Once you find the line containing "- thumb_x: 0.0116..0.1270" in the data below, copy it and each following line exactly, up to and including the line containing "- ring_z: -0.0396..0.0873", and nothing else.

#### Collected data ####

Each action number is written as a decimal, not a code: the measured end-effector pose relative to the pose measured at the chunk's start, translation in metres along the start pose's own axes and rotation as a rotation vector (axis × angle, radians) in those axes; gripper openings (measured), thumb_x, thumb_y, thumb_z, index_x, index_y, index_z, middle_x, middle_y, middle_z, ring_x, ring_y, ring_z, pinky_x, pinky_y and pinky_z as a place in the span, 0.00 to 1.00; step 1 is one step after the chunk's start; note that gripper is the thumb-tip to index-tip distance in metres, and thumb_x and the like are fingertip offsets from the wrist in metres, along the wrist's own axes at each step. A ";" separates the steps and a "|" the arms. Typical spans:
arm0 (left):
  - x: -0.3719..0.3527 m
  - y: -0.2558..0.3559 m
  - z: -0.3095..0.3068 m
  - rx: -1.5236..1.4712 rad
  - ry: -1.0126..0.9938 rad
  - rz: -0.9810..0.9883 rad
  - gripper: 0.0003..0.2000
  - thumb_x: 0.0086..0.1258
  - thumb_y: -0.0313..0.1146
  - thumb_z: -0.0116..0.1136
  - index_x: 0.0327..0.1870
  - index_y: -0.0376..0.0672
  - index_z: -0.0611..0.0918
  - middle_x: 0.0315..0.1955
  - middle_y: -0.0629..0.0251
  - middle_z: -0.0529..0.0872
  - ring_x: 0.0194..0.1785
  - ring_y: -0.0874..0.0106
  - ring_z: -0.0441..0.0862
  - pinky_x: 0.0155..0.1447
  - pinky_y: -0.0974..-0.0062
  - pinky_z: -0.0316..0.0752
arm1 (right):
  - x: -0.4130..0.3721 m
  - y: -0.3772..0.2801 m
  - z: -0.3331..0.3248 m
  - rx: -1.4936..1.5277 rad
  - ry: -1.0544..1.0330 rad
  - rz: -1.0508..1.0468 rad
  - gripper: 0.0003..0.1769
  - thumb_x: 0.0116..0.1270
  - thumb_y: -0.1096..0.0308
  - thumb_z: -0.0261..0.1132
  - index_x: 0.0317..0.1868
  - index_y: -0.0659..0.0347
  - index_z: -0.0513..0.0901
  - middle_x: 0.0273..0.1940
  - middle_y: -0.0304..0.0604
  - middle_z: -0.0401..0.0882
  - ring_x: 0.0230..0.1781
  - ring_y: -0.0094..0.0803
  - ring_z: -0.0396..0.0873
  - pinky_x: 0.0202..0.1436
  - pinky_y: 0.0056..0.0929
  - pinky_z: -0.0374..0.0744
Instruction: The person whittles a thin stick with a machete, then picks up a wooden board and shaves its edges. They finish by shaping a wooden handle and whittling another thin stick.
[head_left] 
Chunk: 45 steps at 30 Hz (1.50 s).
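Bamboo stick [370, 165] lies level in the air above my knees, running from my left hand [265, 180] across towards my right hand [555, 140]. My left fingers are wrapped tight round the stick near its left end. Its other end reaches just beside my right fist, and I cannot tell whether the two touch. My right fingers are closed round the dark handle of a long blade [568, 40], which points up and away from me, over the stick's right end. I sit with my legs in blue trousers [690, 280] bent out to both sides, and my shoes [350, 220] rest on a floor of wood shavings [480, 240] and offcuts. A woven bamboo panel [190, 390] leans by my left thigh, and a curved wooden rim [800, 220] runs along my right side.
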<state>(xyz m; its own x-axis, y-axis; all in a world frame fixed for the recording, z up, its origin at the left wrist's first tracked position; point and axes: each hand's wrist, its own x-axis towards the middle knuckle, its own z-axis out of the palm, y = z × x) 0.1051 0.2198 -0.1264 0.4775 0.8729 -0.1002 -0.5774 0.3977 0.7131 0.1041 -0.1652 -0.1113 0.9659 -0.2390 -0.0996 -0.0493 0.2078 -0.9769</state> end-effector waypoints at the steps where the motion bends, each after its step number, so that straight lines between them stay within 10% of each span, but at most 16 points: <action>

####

• **Your response**
  - thumb_x: 0.0116..0.1270
  - thumb_y: -0.1096..0.0308
  - thumb_z: -0.0261..0.1132
  - index_x: 0.0317..0.1868
  - index_y: -0.0659..0.0347
  - index_z: -0.0513..0.0901
  - middle_x: 0.0273..0.1940
  - middle_y: -0.0304..0.0604
  - middle_z: -0.0401..0.0882
  - ring_x: 0.0230..0.1781
  - ring_y: -0.0094..0.0803
  - ring_z: -0.0396..0.0873

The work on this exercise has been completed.